Moving forward, it is arguable that whole-genome sequencing should probably be considered instead of exome sequencing, as the cost differential between the two approaches (given a small patient sample size) would not be substantial, and because the former approach will generate genetic data for the entire genome rather than just 1–2% as for exome sequencing. However, one should select the study design that best fits the hypothesis where rare deleterious mutations in coding regions underlie the genetic etiology of a Mendelian disorder or familial cancer. So far, all the discoveries made by whole-genome sequencing could also have been achieved using exome sequencing for Mendelian disorders. Furthermore, the genetic variants in most of the non-coding regions revealed by whole-genome sequencing remain ‘uninterpretable’ biologically. In taking a practical (rather than theoretical) point of view, whole-genome sequencing still presents a very substantial technical challenge as well as a challenge in terms of analyzing and interpreting the sequence data generated.

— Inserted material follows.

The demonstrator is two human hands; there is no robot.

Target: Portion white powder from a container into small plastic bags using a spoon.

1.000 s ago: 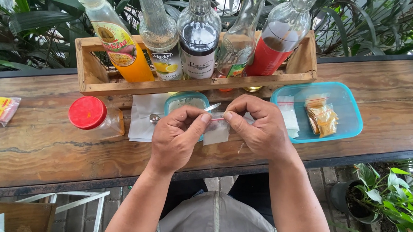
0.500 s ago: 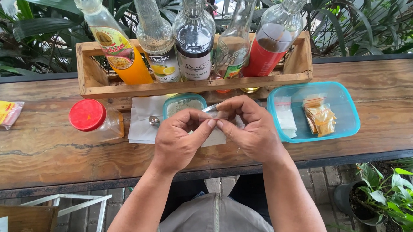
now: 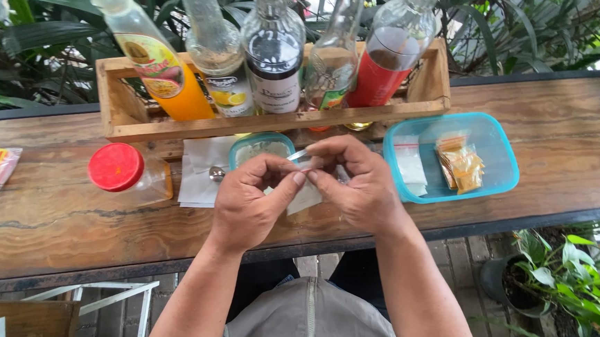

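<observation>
Left hand (image 3: 250, 203): thumb and forefinger pinching the small clear sachet (image 3: 306, 189).
Right hand (image 3: 356, 182): pinching the same sachet.
Change: grip unchanged since before; sachet not visibly opened.

We hold a small clear plastic packet (image 3: 306, 189) between the fingertips of both hands, just above the wooden counter and in front of the small teal-rimmed cup. It is thin, see-through and whitish, and most of it is hidden by our fingers; only its top edge and a lower corner show. The top edge is pinched where our thumbs and forefingers meet, and the lower corner hangs down toward the counter.
</observation>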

The disease models underpinning multiple familial cancers such as familial nasopharyngeal carcinoma,familial testicular germ cell tumor, familial chronic lymphocytic leukemia,and familial colorectal cancer (familial colorectal cancer type X) remain contentious as the high-penetrance mutations are yet to be identified. By contrast, multiple low-penetrance variants that confer an effect size of odds ratio <1.5 have been revealed through genome-wide association studies for the sporadic cases of these cancers; interestingly, some of these single-nucleotide polymorphisms have also been found to be associated with the familial cases (nasopharyngeal carcinoma, testicular germ cell tumor,[116, 117] chronic lymphocytic leukemia, and colorectal cancer). In the context of familial colorectal cancer type X, we believe that the disease model and its genetic basis are likely to become more apparent when the approaches that we have outlined and discussed are applied in practice. This should facilitate the iterative interrogation of the genetics of familial colorectal cancer type X and other familial cancers of similar nature before embarking on either a comprehensive genome-wide association studies or whole-genome sequencing approach.